Awaiting outcome of Autism assessment for eldest DC. Made the mistake of mentioning it to my parents. Lots of eye rolling, mentioning of labelling children these days, nothing wrong with them, that's all normal behaviour etc. Argh!

It's a hard conversation to have because I've suspected for a long time that there is a history of undiagnosed mental health conditions and SEN in my family. Mum has a lot of Autistic traits and has OCD type rituals (counting while doing things, washing hands constantly, lights on and off etc). Grandmother was similar, as are my siblings. There's a history of eating disorders, anxiety and 'highly strung' distant relatives. I have some traits too. As an outsider, DH says its blatant DC is like a lot of my family.

Its been hard enough going through this process, accepting that DC may have Autism and working with them to make sure they don't see this as something negative. Now I feel like I'm back at square one with my family. For full disclosure, there is also a history of me being a bit of a black sheep within my family and my emotional needs being minimised/ignored but that's another thread entirely.

Does anyone have any advice on how to navigate this? DC is old enough to understand and talk about these things and my fear is that my parents will also minimise their needs because they don't believe in it.

OP posts:
MagratLancre · 26/02/2022 10:09

Don't get drawn into it. Ignore the statements. Then demonstrate the strategies you use with DC when you are with them.
My DF especially, and also DM, had a hard time coming to term with DS' diagnostic process, v same as you describe. In time, they are starting to see what I mean, and starting to recognise traits in themselves. E.g. maybe we're not just shy stubborn people etc. I certainly think I'm pda asd in retrospect, makes a lot of sense to me. Just don't push it with them and focus on the strategies to use rather than the diagnosis.

MagratLancre · 26/02/2022 10:10

Also seeing some spectacular meltdowns from DS helped them to see his challenges. Now they know much more how to respond etc.

Branleuse · 26/02/2022 10:12

Depends on the relative, but i would avoid

MyCatIsCalledPotato · 26/02/2022 10:22

I'd not bring it into conversation.
I have a relative who doesn't believe my Ds has autism and adhd, it's simply 'bad behaviour'. I don't bring up the conversation but if they do I leave/hang up immediately.
I've tried explaining the science and they still don't believe. I've asked if they can explain certain behaviours my Ds does and they put it down to ds's choice - because it's completely normal for a 5 year old to choose to self harm Hmm
Some people are ignorant and it's as simple as that

NinaManiana · 01/03/2022 20:04

No advice but empathy! Your family sound just like mine and because that’s how they are they think it’s normal 😂

To be fair to my family, I have lent them some books (how to raise a happy autistic child was helpful) and they have engaged and been willing to be educated.

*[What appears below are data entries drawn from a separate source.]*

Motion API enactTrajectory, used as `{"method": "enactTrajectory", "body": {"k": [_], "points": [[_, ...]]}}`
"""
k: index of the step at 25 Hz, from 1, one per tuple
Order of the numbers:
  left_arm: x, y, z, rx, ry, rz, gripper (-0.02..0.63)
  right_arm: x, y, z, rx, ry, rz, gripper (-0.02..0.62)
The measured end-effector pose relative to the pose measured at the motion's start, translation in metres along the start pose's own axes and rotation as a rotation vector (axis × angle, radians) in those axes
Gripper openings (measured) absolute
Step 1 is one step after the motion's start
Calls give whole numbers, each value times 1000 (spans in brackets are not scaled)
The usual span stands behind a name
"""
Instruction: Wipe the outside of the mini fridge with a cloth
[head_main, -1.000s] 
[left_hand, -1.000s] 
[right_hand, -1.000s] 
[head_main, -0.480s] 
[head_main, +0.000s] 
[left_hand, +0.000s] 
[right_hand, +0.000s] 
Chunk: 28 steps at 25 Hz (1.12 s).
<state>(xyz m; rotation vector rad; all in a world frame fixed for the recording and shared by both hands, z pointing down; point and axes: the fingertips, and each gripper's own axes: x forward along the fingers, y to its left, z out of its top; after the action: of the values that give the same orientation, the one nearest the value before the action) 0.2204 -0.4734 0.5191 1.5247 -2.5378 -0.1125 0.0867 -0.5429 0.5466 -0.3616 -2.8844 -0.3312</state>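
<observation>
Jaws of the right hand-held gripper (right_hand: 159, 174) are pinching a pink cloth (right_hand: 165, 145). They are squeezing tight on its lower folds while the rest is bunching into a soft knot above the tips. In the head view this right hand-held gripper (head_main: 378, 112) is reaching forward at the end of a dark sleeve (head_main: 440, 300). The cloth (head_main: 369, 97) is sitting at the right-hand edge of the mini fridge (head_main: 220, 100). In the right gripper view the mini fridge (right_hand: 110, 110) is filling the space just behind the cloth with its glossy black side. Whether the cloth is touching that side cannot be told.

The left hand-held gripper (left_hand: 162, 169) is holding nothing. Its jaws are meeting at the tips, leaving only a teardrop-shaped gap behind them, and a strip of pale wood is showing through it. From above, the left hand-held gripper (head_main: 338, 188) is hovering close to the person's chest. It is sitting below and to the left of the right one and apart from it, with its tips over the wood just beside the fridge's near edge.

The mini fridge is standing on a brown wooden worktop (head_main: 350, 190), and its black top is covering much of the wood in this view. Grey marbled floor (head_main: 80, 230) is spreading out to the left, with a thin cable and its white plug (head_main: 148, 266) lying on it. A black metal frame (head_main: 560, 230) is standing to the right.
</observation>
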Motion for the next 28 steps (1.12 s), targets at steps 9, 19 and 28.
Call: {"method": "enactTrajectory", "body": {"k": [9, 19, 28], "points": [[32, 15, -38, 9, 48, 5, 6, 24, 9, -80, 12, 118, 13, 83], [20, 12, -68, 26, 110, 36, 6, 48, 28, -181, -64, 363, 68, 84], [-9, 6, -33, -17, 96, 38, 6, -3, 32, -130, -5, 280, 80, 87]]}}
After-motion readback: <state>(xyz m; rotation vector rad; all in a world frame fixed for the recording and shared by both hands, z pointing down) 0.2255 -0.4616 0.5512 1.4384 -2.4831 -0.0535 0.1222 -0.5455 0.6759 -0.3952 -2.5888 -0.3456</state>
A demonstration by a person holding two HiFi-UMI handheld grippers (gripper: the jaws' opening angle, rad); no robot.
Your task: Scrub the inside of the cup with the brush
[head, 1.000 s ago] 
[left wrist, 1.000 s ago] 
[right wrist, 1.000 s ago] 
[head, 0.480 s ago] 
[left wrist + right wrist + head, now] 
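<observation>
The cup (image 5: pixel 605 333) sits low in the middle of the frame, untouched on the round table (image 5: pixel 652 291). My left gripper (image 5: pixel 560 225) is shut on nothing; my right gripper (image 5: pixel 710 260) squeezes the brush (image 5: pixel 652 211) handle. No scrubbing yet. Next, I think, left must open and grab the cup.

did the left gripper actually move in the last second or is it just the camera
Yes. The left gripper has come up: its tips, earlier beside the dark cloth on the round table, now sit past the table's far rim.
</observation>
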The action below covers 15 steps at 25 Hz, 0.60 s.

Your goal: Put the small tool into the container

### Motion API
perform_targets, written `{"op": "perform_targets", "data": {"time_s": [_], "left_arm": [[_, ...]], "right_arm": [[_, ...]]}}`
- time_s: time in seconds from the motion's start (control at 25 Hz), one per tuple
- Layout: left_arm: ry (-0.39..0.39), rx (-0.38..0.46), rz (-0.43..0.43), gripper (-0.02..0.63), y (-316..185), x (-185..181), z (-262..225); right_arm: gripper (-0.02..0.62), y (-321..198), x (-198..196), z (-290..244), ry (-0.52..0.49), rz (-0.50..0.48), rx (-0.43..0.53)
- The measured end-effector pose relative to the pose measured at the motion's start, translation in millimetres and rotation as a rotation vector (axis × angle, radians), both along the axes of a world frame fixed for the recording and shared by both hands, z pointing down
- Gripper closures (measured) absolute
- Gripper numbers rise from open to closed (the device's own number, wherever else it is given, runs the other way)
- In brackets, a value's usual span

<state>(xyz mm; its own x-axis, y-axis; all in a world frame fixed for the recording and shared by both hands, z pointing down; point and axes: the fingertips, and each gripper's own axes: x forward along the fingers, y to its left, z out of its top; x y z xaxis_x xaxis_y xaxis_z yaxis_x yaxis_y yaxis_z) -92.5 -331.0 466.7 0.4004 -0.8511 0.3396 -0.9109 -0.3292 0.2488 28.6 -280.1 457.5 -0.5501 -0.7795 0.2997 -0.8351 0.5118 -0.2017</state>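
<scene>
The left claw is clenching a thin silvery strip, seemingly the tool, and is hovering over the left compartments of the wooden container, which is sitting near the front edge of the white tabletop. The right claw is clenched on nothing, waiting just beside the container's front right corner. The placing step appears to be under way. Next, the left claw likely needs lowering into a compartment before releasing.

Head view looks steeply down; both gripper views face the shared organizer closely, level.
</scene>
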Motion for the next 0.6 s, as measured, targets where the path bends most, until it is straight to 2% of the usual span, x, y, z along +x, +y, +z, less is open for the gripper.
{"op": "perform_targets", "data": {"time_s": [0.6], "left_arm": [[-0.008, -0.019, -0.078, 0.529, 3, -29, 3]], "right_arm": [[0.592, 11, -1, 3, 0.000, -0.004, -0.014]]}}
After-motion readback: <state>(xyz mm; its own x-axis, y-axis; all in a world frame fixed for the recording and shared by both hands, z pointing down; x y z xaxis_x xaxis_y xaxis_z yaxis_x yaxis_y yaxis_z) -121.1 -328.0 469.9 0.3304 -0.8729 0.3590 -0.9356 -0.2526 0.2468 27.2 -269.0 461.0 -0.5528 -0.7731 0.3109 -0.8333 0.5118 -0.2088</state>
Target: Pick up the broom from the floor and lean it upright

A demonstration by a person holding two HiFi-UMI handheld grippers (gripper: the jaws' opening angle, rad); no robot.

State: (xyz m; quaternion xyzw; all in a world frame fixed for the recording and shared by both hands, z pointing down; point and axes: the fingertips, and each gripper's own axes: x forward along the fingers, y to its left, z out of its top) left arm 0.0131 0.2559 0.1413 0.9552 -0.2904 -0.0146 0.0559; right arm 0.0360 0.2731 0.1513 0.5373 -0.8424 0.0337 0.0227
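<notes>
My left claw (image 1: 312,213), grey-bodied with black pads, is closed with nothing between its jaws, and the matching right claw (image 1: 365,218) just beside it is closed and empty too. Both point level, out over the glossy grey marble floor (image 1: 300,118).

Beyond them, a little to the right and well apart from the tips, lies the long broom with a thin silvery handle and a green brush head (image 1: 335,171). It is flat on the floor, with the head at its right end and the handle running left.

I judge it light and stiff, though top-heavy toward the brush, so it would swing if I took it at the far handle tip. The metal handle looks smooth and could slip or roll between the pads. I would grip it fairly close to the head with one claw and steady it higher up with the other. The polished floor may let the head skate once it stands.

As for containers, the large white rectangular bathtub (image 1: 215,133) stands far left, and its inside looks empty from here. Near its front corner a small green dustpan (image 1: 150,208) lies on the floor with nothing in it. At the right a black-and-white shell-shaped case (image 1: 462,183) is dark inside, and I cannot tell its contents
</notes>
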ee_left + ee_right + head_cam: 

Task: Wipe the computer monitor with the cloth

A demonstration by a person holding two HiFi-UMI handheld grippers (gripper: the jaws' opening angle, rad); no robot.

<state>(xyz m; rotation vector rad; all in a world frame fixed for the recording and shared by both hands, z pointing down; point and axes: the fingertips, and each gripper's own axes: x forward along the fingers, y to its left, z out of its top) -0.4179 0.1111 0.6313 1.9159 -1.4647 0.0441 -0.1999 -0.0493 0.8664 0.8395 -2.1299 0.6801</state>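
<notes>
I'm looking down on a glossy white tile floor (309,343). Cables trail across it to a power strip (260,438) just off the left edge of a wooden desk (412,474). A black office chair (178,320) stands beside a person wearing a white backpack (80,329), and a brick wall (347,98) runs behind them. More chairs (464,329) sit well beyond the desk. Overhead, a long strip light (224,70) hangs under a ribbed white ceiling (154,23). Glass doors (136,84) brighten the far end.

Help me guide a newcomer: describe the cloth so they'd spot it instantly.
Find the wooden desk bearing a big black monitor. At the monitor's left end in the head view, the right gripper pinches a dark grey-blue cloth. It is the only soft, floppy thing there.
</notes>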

With others my responses have ranged from ‘so i guess his awful behaviour is because he’s just a terrible person then?’ (Shuts them up) to quite harshly taking one family member down about our family history of terrible mental health and how i don’t think saying that’s just ‘normal’ is going to get the best outcome for this next generation.

I imagine the problem is more common than you think x

BananaPlants · 03/03/2022 16:43

My parents are similar. However, they did watch the Paddy Mcguiness programme and seemed to get an awful lot from that, my dad was saying “everyone should watch it!” and my DM was interested in the idea of masking.

Their new found understanding didn’t last very long, but we had a day or two where they almost seemed to get it.